Las cámaras de la M-30 avalan la conducción temeraria en el juicio por la muerte de un médico en 2021

Las cámaras de la M-30 y los test de drogas refuerzan la tesis de conducción temeraria en el juicio por la muerte del médico Juan Alfredo López en 2021.

2 minutos

Juicio contra dos conductores por el homicidio de un hombre en una carrera mortal en la M30 EUROPA PRESS

Publicado

2 minutos

Las grabaciones de las cámaras de seguridad de la M-30, registradas en la mañana del 25 de julio de 2021 y reproducidas en el juicio por la muerte de un médico, muestran a los dos acusados circulando a gran velocidad, realizando maniobras arriesgadas y sorteando otros vehículos como si compitieran en una carrera, una impresión que han corroborado los testigos presenciales de la conducción temeraria.

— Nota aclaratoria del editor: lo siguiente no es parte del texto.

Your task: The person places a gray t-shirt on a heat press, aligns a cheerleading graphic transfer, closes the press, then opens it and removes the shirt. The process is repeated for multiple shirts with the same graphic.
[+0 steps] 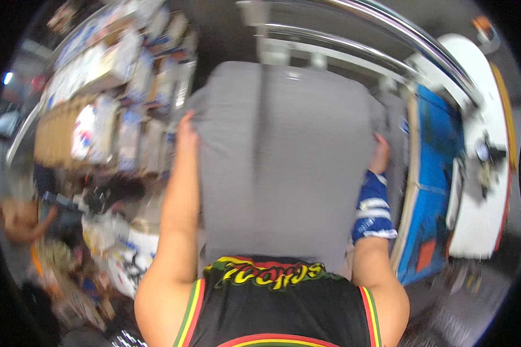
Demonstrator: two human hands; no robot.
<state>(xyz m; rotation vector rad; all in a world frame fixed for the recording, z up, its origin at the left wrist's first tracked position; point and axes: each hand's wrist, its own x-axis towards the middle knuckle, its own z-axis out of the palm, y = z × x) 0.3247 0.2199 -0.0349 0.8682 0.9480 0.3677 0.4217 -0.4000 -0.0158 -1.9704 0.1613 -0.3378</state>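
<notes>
A large grey fabric piece (304, 165), perhaps a garment, is spread in front of my chest and reaches up to the metal rails. A small pale mark shows near its upper edge, and a darker band runs down it. At its left edge is my left hand (188, 128), with the fingertips partly lost against the cloth. My right hand (381, 152) is at the right edge, above a blue and white sleeve on my forearm. Blur and the cloth hide how the fingers of both hands are closed.
Chrome rails (343, 41) cross behind the cloth. Stacked packages (95, 126) and plastic bags (117, 247) stand at left. A blue panel or box (438, 173) lies at right, beside a white table (482, 217) with small items. Part of another person (21, 219) shows at far left.
</notes>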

El jurado popular que sigue la vista en la Audiencia Provincial de Madrid deberá decidir si el fallecimiento de Juan Alfredo López, que regresaba a su domicilio tras terminar su turno en el Hospital Fundación Jiménez Díaz, encaja en un delito de homicidio doloso o, como sostienen las defensas, en un homicidio imprudente.

En la segunda jornada del juicio han comparecido los agentes de la Policía Municipal de Madrid que llegaron primero al lugar del siniestro. Sus declaraciones se han apoyado en la proyección de los vídeos, que recogen el trayecto previo al choque a lo largo de unos cinco kilómetros por los túneles de esta vía de circunvalación.

Las imágenes muestran una circulación en zigzag, adelantamientos muy agresivos y cambios de carril repentinos a gran velocidad. De acuerdo con los agentes, la actitud de los conductores “ponía en riesgo evidente” al resto de usuarios, en un tramo con fuertes restricciones y catalogado como especialmente conflictivo.

La secuencia final recoge un impacto de gran violencia contra el coche en el que viajaba el médico Juan Alfredo López, que murió a consecuencia del choque cuando se dirigía a casa tras su jornada laboral.

Durante los interrogatorios, los policías han ratificado que el test practicado a uno de los conductores dio positivo en cocaína, cannabis, MDMA y otras sustancias estupefacientes. Este dato respalda la posición de la Fiscalía, que sostiene que no fue un siniestro casual, sino el resultado de una conducta consciente y extremadamente peligrosa.

Las acusaciones mantienen que los procesados participaron en una carrera ilegal, siendo plenamente conscientes del riesgo de provocar una muerte. Las defensas, por su parte, insisten en que los hechos deben calificarse como homicidio imprudente y cuestionan tanto los cálculos de velocidad efectuados por la Policía Municipal de Madrid como la incidencia del consumo de drogas en la responsabilidad penal.

El juicio proseguirá en los próximos días con nuevas pruebas periciales y declaraciones de testigos, mientras el jurado deberá valorar si lo captado por las cámaras responde a una imprudencia grave o a un comportamiento con dolo eventual.